Component definition files are automatically loaded locally from GCS during the deployment process of each pipeline in the Vertex Pipelines deployment processing module described below.

The loading process for deployed common components is as follows:

import os
from pathlib import Path
from gcsfs import GCSFileSystem


def _load_common_components(
    common_component_download_dir: str,
    common_component_dir: str
    ) -> None:
    fs = GCSFileSystem()
    common_component_dirs = fs.ls(common_component_dir)
    for component_dir in common_component_dirs:
        component_file = os.path.join(component_dir, "component.yaml")
        component_name = component_dir.split("/")[-1]
        local_path = os.path.join(
            common_component_download_dir, component_name, "component.yaml")
        Path(local_path).parent.mkdir(parents=True, exist_ok=True)
        fs.get(component_file, local_path)


_load_common_components(
    common_component_download_dir='local_path_load_component_file_to',
    common_component_dir="gcs_path_component_is_uploaded")

Since the component definition file is automatically loaded when the pipeline is deployed, the pipeline can be refered in same way as other project-specific components by specifying the directory as follows:

component_store = kfp.components.ComponentStore(
    local_search_paths=[
        "component/",  # local directory project specific component definition files locate
        "component/common/"  # local directory common component definition files locate
    ]
)

project_specific_component_op = component_store.load_component('project_specific_component')
common_component_op = component_store.load_component('common_component')

Commonly used components include following processes, for example:

  • Register prediction results to BigQuery
  • Register prediction results to Firestore (Datastore mode)
  • Obtain execution start time

Creation of Pipeline Job

Next, we explain the pipeline job creation process described below.
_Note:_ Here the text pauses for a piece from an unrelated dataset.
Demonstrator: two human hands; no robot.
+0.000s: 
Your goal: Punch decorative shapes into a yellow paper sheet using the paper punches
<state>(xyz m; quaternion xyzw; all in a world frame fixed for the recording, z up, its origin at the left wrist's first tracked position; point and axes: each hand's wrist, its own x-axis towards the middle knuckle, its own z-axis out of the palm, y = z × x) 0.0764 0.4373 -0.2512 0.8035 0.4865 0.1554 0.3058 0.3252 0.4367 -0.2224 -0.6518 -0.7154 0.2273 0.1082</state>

A function for creating pipeline jobs is deployed on Cloud Functions, and pipeline jobs are created by calling this function.

The functions for creating pipeline jobs are as follows:

import os
import json
import dataclasses
from google.cloud import aiplatform


# set project id as environment variable in docker image from cloudbuild.yaml
_PROJECT_ID = os.getenv('PROJECT_ID')
_PIPELINE_SERVICE_ACCOUNT = f"service-account-for-pipeline-job-creation@{_PROJECT_ID}.iam.gserviceaccount.com"


class TypeValidationError(Exception):
    pass


@dataclasses.dataclass
class Arguments:
    display_name: str
    pipeline_spec_uri: str
    pipeline_root: str
    location: str = "asia-east1"
    enable_caching: bool = False

    def __post_init__(self):
        # validate types
        fields = dataclasses.fields(self)
        for field in fields:
            value = getattr(self, field.name)
            if not isinstance(value, field.type):
                raise TypeValidationError(
                    f"{field.name} must be {field.type}")


def main(request):
   # decode http request payload and translate into JSON object
    request = request.get_data()
    try: 
        request = json.loads(request.decode())
    except ValueError as e:
        print(f"Error decoding JSON: {e}")
        return "JSON Error", 400
    print(f'request: {request}')

    try:
        # validate and set default value
        arguments = Arguments(**request)
    except TypeError as e:
        print(f"Error getting arguments: {e}")
        return "Invalid Argument", 400
    except TypeValidationError as e:
        print(f"Error validating argument type: {e}")
        return "Invalid Argument Schema", 400

    print("initialize aiplatform client")
    aiplatform.init(
        project=_PROJECT_ID,
        location=arguments.location,
    )

    print("create pipeline job")
    try:
        job = aiplatform.PipelineJob(
            display_name=arguments.display_name,
            template_path=arguments.pipeline_spec_uri,
            pipeline_root=arguments.pipeline_root,
            enable_caching=arguments.enable_caching
        )
        job.submit(
            service_account=_PIPELINE_SERVICE_ACCOUNT
        )
        print("job submitted")

        # send success message to slack

    except Exception as e:
        
        # send error message to slack

        return "Internal Error", 500
    return "Job Completed", 200 

In previous article, it was implemented to be invoked via PubSub. To simplify processing, it has been changed to be invoked with Http requests. Also, previously schema validation was performed by PubSub message schema, but now type validation is performed inside the function.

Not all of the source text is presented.